Stored data entries
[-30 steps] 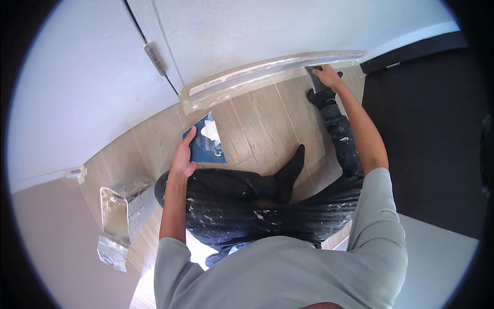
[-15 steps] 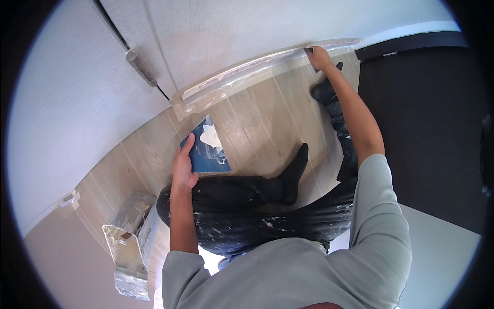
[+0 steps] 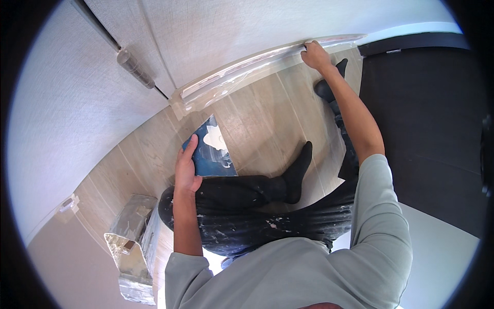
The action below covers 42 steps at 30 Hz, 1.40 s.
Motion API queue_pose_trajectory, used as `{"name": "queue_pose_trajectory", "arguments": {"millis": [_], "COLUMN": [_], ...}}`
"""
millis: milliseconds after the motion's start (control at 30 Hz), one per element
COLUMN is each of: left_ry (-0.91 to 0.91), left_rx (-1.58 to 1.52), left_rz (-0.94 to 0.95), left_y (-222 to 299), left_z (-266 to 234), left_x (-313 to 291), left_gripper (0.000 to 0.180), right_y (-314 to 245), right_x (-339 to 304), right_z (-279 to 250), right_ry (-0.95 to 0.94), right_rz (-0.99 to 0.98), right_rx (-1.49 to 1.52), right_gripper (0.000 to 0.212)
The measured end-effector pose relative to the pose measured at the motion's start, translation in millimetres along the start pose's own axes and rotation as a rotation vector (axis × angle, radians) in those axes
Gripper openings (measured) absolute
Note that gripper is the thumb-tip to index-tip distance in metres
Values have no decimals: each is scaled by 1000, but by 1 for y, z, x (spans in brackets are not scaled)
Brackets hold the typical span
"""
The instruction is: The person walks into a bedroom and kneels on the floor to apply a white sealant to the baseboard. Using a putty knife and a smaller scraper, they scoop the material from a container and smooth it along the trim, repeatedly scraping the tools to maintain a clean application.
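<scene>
Left hand: the left hand [image 3: 186, 167] is closed round the near left side of a blue board [image 3: 208, 162], thumb laid over the top, fingers tucked underneath.
Blue board: held flat face up over the floor [image 3: 260, 116], near the bent knee; a patch of white paste [image 3: 215, 138] sits toward its far right edge, with thinner smears below it.
Right hand: the right hand [image 3: 315, 55] reaches well out, fingers curled tight on a dark tool [image 3: 306, 45].
Dark tool: only a sliver peeks out by the fingers, at the skirting strip [image 3: 244, 72]; I can't make out from here whether its edge touches.
Floor's far edge: the skirting strip curves along the wall's foot, bordered by tape on the floor side.
Floor's right edge: a dark panel [image 3: 422, 129] closes it off, just beyond the right forearm.
Floor's left side: an open metal container [image 3: 135, 221] stands beside the left forearm, pale residue round its mouth.
Room to move: floorboards show between the blue board, the strip and the two dark-clad feet; the right foot [image 3: 325, 90] sits close below the right hand, so space is tighter there.
</scene>
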<state>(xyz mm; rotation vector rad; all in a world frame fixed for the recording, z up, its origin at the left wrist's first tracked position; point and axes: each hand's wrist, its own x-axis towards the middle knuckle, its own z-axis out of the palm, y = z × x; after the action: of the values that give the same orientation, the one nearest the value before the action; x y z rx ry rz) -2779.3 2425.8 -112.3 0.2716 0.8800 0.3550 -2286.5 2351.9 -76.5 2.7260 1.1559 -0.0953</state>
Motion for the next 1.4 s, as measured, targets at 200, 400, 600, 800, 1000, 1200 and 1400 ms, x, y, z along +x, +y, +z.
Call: {"name": "queue_pose_trajectory", "arguments": {"millis": [200, 400, 600, 800, 1000, 1200, 1400], "left_ry": [-6, -55, -58, -87, -73, -53, -79], "left_rx": [3, -3, -11, 6, 39, 46, 4], "left_rz": [9, 11, 29, 44, 53, 84, 46], "left_y": [-1, -4, -4, -5, -3, -5, -8], "left_z": [-3, -8, -5, -9, -5, -6, -7], "left_x": [1, 6, 4, 7, 3, 7, 8], "left_gripper": [45, 44, 44, 45, 47, 44, 38], "right_y": [-28, -57, -99, -125, -152, -167, -138], "right_x": [-2, -14, -34, -50, -65, -97, -226], "right_z": [-18, -24, -36, -39, -43, -60, -94], "right_ry": [-136, -169, -200, -193, -209, -227, -25], "right_rz": [6, 17, -3, -33, -45, -109, -400], "right_rx": [-94, -101, -75, -65, -13, 109, 610], "right_gripper": [41, 44, 50, 56, 57, 47, 37]}}
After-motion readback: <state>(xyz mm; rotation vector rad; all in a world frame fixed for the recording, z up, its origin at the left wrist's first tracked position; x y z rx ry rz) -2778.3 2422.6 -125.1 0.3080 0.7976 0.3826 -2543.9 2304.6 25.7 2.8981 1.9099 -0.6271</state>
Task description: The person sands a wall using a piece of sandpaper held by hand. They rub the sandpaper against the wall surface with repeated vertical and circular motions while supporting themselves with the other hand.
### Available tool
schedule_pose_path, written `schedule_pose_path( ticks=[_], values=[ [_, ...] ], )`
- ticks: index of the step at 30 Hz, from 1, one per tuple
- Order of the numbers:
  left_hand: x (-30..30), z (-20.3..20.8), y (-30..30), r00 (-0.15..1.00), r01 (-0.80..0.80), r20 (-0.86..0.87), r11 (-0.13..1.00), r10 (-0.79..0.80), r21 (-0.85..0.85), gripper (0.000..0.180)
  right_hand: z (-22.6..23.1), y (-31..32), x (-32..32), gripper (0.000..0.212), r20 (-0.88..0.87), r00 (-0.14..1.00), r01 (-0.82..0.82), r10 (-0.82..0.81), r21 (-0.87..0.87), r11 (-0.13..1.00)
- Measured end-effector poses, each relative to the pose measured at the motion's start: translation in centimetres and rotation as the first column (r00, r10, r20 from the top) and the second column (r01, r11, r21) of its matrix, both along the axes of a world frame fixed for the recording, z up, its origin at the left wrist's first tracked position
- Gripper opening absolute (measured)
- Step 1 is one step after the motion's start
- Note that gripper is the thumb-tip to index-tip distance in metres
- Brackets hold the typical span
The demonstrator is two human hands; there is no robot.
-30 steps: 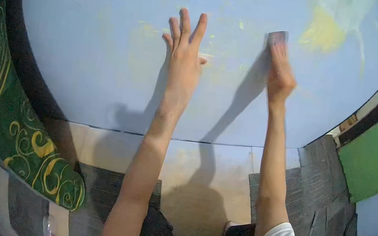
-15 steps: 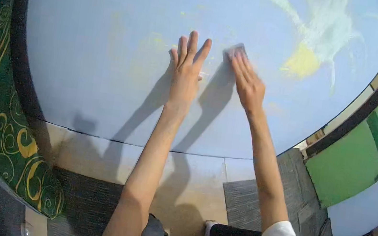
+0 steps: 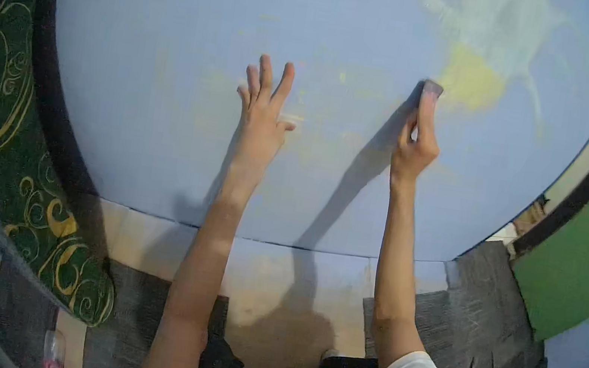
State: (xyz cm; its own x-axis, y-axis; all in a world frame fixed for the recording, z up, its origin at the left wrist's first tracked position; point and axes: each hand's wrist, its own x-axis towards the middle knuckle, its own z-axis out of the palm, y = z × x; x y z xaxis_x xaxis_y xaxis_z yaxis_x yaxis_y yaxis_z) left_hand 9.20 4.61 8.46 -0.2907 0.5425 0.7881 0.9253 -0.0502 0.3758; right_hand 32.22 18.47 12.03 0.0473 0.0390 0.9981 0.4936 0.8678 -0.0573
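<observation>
In front of me is a pale blue wall (image 3: 167,128) with faint yellow smudges and a whitish painted shape (image 3: 494,24) ending in a yellow patch (image 3: 472,81). Against the blue surface rests my left hand (image 3: 263,115), fingers spread, holding nothing. My right hand (image 3: 418,145) is farther right, its fingers closed on a small grey pad (image 3: 433,88). That pad is at the left edge of the yellow patch; whether it touches the wall I cannot tell. Its exact kind does not show.
A green panel with gold swirls (image 3: 42,209) stands on the left, beyond the wall's dark edge. Dark grey mats (image 3: 432,331) and beige tiles (image 3: 272,286) cover the floor. At the right is a green panel (image 3: 569,268). A clear bottle (image 3: 54,353) stands at lower left.
My right hand has moved right with the grey pad, to the yellow patch, and turned more upright. My left hand has shifted left and slightly down, still spread.
</observation>
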Motion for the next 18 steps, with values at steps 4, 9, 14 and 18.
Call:
schedule_pose_path(
  ticks=[4, 9, 14, 18],
  values=[
    [0.8, 0.6, -0.5, 1.0, 0.0, -0.015, 1.0, 0.0, 0.006, 0.113, 0.0, 0.6, -2.8, 0.075, 0.103, 0.987, -0.124, 0.123, 0.008, 0.992],
    [0.1, 0.2, -0.2, 0.993, -0.069, -0.1, 0.997, 0.065, -0.034, 0.119, -4.3, 2.1, -6.0, 0.065, 0.252, 0.965, -0.09, 0.078, 0.038, 0.995],
    [0.4, 0.2, -0.8, 0.982, -0.144, -0.129, 0.988, 0.135, -0.061, 0.123, -4.7, 2.7, -4.3, 0.068, 0.031, 0.984, -0.172, 0.175, -0.069, 0.983],
    [0.2, -0.1, -1.7, 0.979, -0.193, -0.086, 0.976, 0.185, -0.099, 0.127, -2.1, 2.5, -4.3, 0.068, -0.015, 0.95, -0.31, 0.311, -0.13, 0.942]
  ],
)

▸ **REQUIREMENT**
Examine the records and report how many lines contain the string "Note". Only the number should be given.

▸ **EXPECTED ANSWER**
2